Si la solución se da en la forma que plantea la actual propuesta del gobierno, la adicción seguirá su curso y, aunque la familia y los amigos hagan sus aportes; pronto enfrentaremos una recaída que nos pondrá de frente a una nueva crisis fiscal, a un incremento de la deuda; y la familia costarricense seguirá sufriendo los costos de la terrible adicción de su Estado.

Los argumentos del presidente son que “tirar a la calle a empleados públicos” no resuelve el problema y que “vender activos toma mucho tiempo”. Lo que no ha entendido es que su decisión de proteger empleos públicos, que destruyen valor, igual va a dejar sin oportunidades de empleo productivo a cientos de miles por muchos meses y quizás años. El desempleo y la pobreza igual se van a dar, pero será del lado de la empresa privada. Él está protegiendo a quienes destruyen valor, pidiéndole sacrificio a quienes sí aportan riqueza.

En nuestra analogía es como la madre que, por proteger al hijo adicto, sacrifica el futuro de sus hermanos, pidiéndoles sacrifico y aportes para pagar sus “tortas”. Y lo que no entiende es que las limitaciones que padecerán sus otros hijos, igual son consecuencias de su decisión.
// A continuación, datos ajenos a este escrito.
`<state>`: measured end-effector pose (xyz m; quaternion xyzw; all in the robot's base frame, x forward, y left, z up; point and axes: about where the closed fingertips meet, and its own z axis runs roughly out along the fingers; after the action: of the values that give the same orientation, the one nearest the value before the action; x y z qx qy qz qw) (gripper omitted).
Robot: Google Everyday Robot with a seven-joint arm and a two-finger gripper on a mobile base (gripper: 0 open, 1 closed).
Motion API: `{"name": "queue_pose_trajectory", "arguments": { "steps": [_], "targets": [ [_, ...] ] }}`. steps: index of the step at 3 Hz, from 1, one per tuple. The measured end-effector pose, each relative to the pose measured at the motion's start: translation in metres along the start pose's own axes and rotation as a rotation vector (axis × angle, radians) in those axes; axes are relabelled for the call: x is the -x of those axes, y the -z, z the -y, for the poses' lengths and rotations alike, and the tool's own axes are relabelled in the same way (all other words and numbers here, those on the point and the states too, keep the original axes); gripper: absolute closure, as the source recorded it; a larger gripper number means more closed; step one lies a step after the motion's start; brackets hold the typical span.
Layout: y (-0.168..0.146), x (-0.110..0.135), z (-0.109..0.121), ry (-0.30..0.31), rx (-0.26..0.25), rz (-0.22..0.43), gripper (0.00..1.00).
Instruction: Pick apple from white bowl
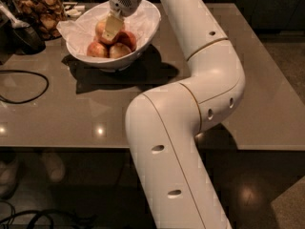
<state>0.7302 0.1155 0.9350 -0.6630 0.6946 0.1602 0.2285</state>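
One pincer (111,27), grip unclear, sits at the apple (99,29) in the white bowl (141,46).

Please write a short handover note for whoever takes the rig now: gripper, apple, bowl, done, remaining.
Gripper: down inside the white bowl, at the topmost apple; whether it grips, cannot tell.
The bowl stands on the table near its far edge, with other apples in it.
Done: reach into the bowl.
Left: secure the apple, lift it out.
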Motion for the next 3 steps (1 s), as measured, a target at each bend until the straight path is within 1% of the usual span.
{"name": "queue_pose_trajectory", "arguments": {
  "steps": [1, 2, 3],
  "targets": [
    [0.0000, 0.0000, 0.0000, 0.000, 0.000, 0.000, 1.00],
    [0.0000, 0.0000, 0.0000, 0.000, 0.000, 0.000, 0.83],
    [0.0000, 0.0000, 0.0000, 0.000, 0.000, 0.000, 0.59]
  ]
}}
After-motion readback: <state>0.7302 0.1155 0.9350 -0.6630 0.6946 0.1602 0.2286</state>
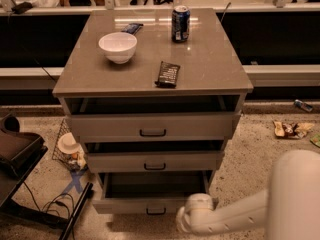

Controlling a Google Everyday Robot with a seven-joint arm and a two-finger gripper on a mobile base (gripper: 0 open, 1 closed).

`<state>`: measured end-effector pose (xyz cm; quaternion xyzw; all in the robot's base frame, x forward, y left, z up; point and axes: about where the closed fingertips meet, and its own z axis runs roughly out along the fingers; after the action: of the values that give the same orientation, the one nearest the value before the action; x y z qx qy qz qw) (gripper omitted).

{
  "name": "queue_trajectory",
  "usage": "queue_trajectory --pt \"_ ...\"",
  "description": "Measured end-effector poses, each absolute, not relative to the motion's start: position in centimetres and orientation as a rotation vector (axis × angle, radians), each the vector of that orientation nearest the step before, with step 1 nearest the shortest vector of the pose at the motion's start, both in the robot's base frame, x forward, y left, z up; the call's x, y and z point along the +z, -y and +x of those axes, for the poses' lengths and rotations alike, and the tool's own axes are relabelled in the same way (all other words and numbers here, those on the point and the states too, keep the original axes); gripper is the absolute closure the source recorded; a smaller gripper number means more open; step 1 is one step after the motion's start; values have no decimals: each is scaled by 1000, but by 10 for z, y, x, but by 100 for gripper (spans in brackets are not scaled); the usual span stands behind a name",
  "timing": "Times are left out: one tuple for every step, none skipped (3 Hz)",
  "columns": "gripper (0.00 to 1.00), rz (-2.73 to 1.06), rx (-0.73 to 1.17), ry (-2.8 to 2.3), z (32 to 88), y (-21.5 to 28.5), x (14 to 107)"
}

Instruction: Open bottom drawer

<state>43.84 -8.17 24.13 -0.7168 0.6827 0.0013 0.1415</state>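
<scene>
The bottom drawer (131, 204), lowest of three in the grey-beige table (210, 64), stands pulled out, its shallow plain tray showing dark behind the flat front panel. Its small black bar handle (156, 211) sits at the centre of that panel. The hand (186, 219) is low down at the drawer's right front corner, just right of the handle, at the end of the white arm (260, 209) that reaches in from the lower right. Whether the hand is apart, together or clamped on anything cannot be told, and it is not clear if it touches the panel.

The middle drawer (154, 161) and the top drawer (152, 126) above it are each partly out too. On the table stand a white bowl (118, 46) and a blue soda can (180, 23), well apart, with a dark snack bar (168, 74) lying near the front edge.
</scene>
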Motion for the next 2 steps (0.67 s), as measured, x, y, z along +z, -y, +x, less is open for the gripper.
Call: queue_trajectory --pt "100 -2042 28 -1980 396 133 298" --pt "100 -2028 -29 -1952 410 141 333"
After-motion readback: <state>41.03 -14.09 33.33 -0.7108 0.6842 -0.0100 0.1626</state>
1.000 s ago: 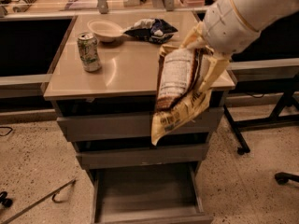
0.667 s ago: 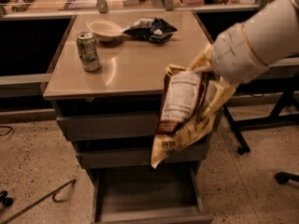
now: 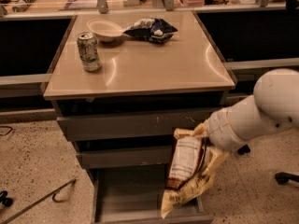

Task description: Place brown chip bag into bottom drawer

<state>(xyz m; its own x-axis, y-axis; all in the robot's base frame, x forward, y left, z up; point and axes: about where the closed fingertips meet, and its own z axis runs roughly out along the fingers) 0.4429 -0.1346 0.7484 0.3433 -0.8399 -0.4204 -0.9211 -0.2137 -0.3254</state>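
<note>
- The grey cabinet is seen just to the left of the hand, and its tan worktop lies above the hand and to its left.
- The speckled floor is spread below the hand on both sides of the cabinet.
- The white arm is brought in from the right edge and is angled down and left, ending at the hand beside the cabinet's right front.
- The bottom drawer is found pulled open, below the hand and to its left, and its grey floor is exposed.
- Two upper drawers are stacked over it. The top one is level with the hand and the middle one sits slightly lower, both to the hand's left.
- The brown chip bag is hung straight below the hand, with the white label panel turned toward the camera.
- The bag's lower end is seen over the right front corner of the open bottom drawer. Whether it touches the drawer cannot be told.
- A dark blue-and-silver snack bag is laid at the back of the worktop, well above the hand and to its left.
- A pale bowl is set just left of that snack bag, touching its edge.
- A soda can is stood upright near the worktop's left edge, far left of the hand and above it.
- The hand is mostly covered by the bag's crumpled cream-yellow top, which is grasped by it so that the bag is carried clear of the floor.
</note>
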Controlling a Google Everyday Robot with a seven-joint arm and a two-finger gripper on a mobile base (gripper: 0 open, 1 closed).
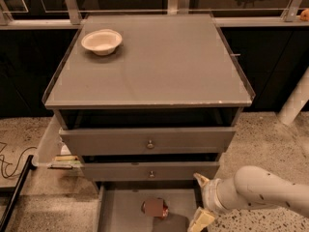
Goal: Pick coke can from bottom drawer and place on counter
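Note:
The coke can [155, 208] lies on its side on the floor of the open bottom drawer [120, 210], near the bottom edge of the camera view. My gripper [199, 200] is at the drawer's right edge, just right of the can and apart from it. Its two cream fingertips [201, 180] stand wide apart, so it is open and empty. My white arm reaches in from the lower right. The grey counter [159, 66] is the top of the cabinet above.
A white bowl [102, 41] sits at the counter's back left corner. Two knobbed drawers [149, 143] stand slightly pulled out above the bottom one. A cable [7, 166] lies on the speckled floor at left. A white post [295, 100] stands at right.

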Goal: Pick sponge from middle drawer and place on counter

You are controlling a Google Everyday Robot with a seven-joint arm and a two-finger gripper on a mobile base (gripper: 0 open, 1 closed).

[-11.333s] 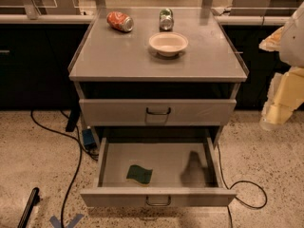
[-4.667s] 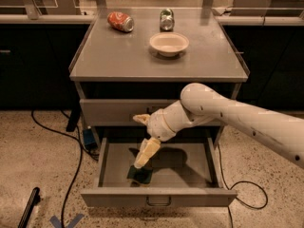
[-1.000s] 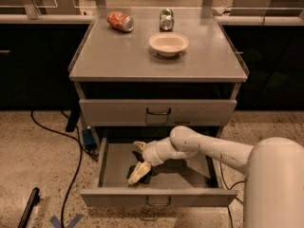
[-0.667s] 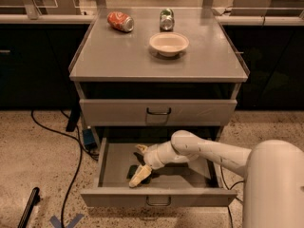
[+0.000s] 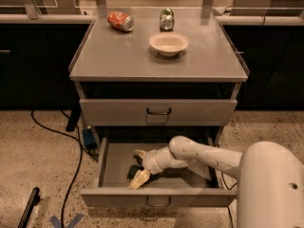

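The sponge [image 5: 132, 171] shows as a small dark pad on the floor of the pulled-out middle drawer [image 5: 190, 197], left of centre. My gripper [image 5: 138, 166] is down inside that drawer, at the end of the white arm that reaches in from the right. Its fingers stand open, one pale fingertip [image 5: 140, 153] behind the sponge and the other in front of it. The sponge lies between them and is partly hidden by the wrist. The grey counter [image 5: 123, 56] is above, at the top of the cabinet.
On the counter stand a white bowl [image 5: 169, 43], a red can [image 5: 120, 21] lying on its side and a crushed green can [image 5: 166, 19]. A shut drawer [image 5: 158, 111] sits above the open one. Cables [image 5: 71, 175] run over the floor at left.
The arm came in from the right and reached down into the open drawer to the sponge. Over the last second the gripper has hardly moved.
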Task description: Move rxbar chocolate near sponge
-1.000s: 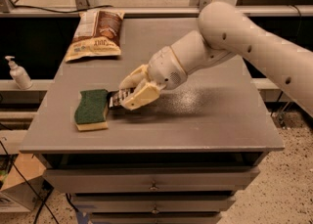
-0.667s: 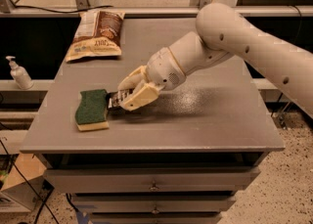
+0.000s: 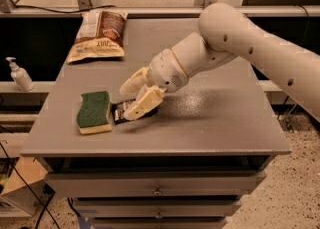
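The sponge (image 3: pixel 93 111), green on top with a pale yellow base, lies on the front left of the grey table (image 3: pixel 215 123). The rxbar chocolate (image 3: pixel 121 111), a small black-wrapped bar, sits low at the table surface just right of the sponge, almost touching it. My gripper (image 3: pixel 136 95) reaches in from the right on the cream arm and is shut on the bar's right part, one finger behind it and one in front. The bar's right end is hidden by the front finger.
A large brown-and-white snack bag (image 3: pixel 99 35) lies at the table's back left. A soap dispenser bottle (image 3: pixel 19 74) stands on a shelf to the left of the table. Drawers (image 3: pixel 157 190) sit below the table's front edge.
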Motion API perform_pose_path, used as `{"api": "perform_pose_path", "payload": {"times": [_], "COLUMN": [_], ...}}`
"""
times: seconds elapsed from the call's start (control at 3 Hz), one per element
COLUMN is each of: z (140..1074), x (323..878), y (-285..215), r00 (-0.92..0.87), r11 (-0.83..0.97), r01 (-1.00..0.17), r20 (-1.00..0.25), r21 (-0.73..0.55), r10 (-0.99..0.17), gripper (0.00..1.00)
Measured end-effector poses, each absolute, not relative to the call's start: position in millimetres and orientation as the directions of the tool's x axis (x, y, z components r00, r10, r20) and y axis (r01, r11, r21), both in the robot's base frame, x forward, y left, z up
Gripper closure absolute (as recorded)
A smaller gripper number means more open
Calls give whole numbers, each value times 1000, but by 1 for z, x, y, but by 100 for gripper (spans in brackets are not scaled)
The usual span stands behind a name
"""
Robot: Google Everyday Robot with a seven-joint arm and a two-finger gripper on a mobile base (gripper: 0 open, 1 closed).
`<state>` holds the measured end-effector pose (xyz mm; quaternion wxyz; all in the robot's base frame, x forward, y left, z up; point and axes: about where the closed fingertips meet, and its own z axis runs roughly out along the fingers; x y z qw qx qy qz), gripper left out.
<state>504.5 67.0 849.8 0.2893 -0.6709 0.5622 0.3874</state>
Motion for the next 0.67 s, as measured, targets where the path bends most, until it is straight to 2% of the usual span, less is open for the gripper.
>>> {"api": "perform_pose_path", "payload": {"times": [0.33,0.67], "z": [850,850], "x": [504,504], "y": [69,69], "r00": [69,69], "r11": [-204,-204], "r01": [-978,-978], "r20": [-845,-845], "r21": [48,48], "r10": [-530,-530], "gripper": [0,0]}}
Y como medida es mucho peor, porque en vez de estimular al hijo productivo, manda la señal de que solo haciéndose adicto se contará con su protección. En nuestra analogía le dice a nuestra juventud que el futuro está en el Estado y no en emprender y crear riqueza para beneficio propio y del conjunto de la sociedad.

Y si la venta de activos toma algún tiempo, no importa. Es la señal correcta a los parientes y amigos que están aportando recursos en medio de la crisis. Si pueden esperar una década para rebajar la deuda a 50%, según su argumentación, estoy seguro que podemos esperar dos años o más para, en un momento más propicio, vender los activos que sí valen y harán diferencia; pero queremos el compromiso ya, para así hacer nuestras contribuciones con alguna esperanza de que ahora sí será la última vez.